For the listing beneath, state how many lines contain the string "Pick". Give the number by itself.

● **Record excerpts**:
- - - - -
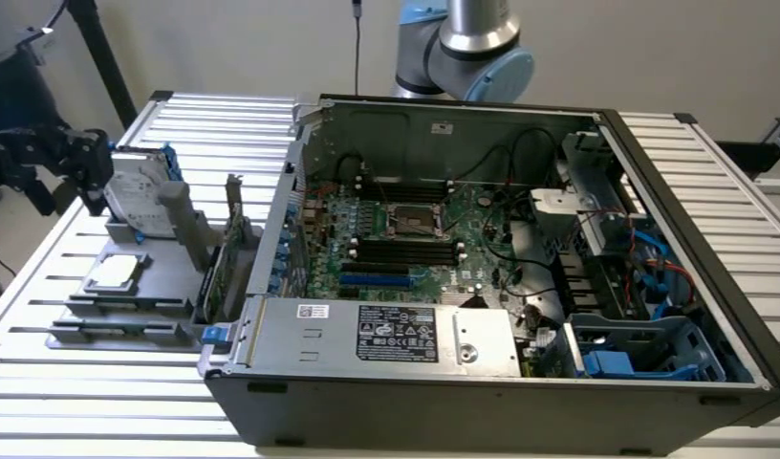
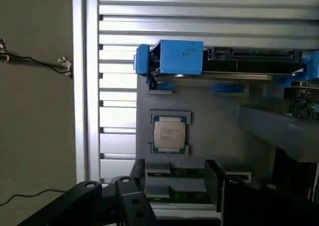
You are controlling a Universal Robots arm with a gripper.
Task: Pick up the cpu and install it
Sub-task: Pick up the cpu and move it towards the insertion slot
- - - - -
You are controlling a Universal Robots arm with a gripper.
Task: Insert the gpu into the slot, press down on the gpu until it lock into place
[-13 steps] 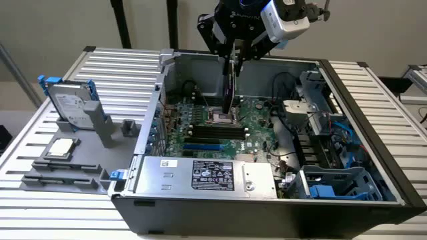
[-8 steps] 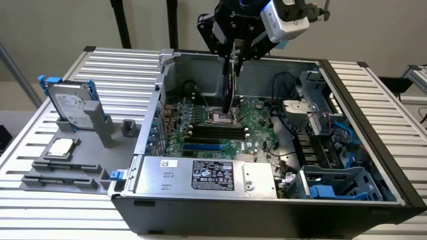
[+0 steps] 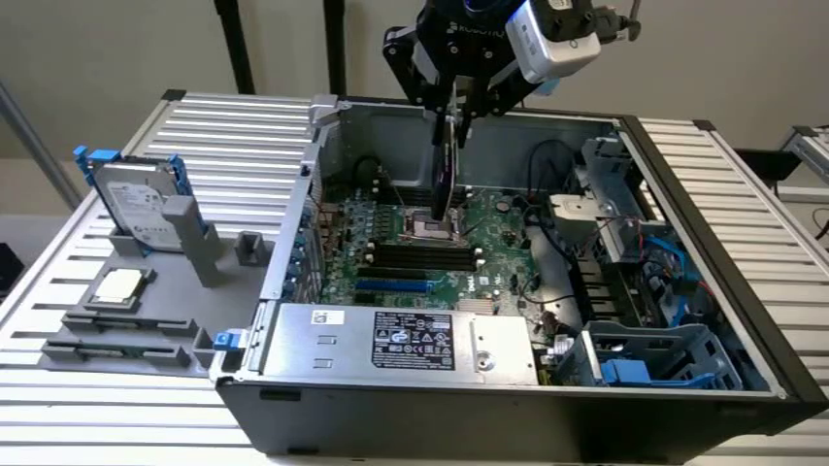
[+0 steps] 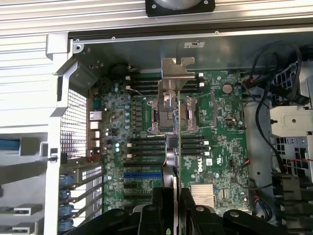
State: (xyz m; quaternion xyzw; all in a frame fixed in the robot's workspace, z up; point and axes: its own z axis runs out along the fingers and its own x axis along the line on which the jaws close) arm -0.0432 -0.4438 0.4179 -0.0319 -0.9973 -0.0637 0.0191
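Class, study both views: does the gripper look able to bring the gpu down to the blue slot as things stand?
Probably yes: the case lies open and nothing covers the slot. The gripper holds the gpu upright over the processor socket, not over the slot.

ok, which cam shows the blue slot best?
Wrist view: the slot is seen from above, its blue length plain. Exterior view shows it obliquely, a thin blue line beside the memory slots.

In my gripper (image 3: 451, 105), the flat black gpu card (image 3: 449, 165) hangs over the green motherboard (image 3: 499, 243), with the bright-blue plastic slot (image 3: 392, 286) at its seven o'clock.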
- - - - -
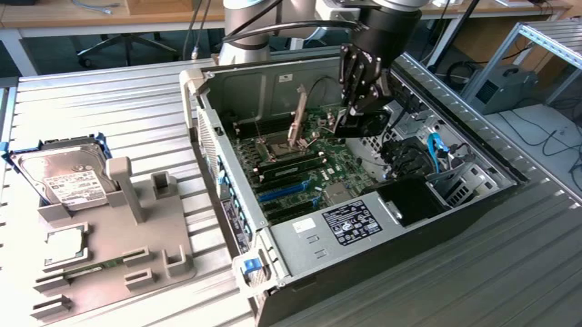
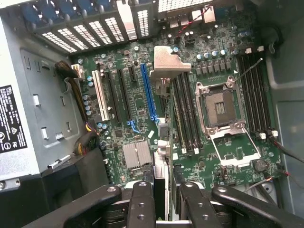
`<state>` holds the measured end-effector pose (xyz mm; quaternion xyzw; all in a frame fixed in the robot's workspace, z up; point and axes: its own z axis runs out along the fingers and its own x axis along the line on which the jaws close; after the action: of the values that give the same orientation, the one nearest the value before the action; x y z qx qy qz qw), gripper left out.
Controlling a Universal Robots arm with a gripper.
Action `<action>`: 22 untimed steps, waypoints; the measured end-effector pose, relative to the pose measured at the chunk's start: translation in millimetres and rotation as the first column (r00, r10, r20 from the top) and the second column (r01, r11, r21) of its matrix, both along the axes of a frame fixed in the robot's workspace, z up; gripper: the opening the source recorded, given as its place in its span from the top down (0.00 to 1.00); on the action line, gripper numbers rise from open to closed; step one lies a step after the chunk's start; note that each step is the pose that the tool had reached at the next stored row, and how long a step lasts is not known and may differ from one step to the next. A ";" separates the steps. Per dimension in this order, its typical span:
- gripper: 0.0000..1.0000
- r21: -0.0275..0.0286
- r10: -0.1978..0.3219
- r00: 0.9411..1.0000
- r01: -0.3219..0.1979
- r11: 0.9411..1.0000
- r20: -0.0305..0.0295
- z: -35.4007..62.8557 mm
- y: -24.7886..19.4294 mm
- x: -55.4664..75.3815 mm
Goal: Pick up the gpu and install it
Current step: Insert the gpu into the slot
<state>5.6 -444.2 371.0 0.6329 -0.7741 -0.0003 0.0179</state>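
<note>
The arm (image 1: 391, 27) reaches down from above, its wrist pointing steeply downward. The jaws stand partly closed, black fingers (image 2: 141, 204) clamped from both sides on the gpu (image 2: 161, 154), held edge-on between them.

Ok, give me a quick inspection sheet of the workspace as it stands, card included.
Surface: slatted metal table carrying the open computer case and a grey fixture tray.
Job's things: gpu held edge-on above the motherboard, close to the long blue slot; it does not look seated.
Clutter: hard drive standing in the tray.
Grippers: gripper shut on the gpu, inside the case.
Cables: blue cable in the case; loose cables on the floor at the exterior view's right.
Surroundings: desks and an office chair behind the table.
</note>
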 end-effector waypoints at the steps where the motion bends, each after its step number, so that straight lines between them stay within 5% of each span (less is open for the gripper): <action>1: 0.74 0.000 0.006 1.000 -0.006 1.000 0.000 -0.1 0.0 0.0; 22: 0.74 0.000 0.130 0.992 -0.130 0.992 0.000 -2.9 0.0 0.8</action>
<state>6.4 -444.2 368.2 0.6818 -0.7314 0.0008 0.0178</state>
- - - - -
● **Output of the exercise**: 3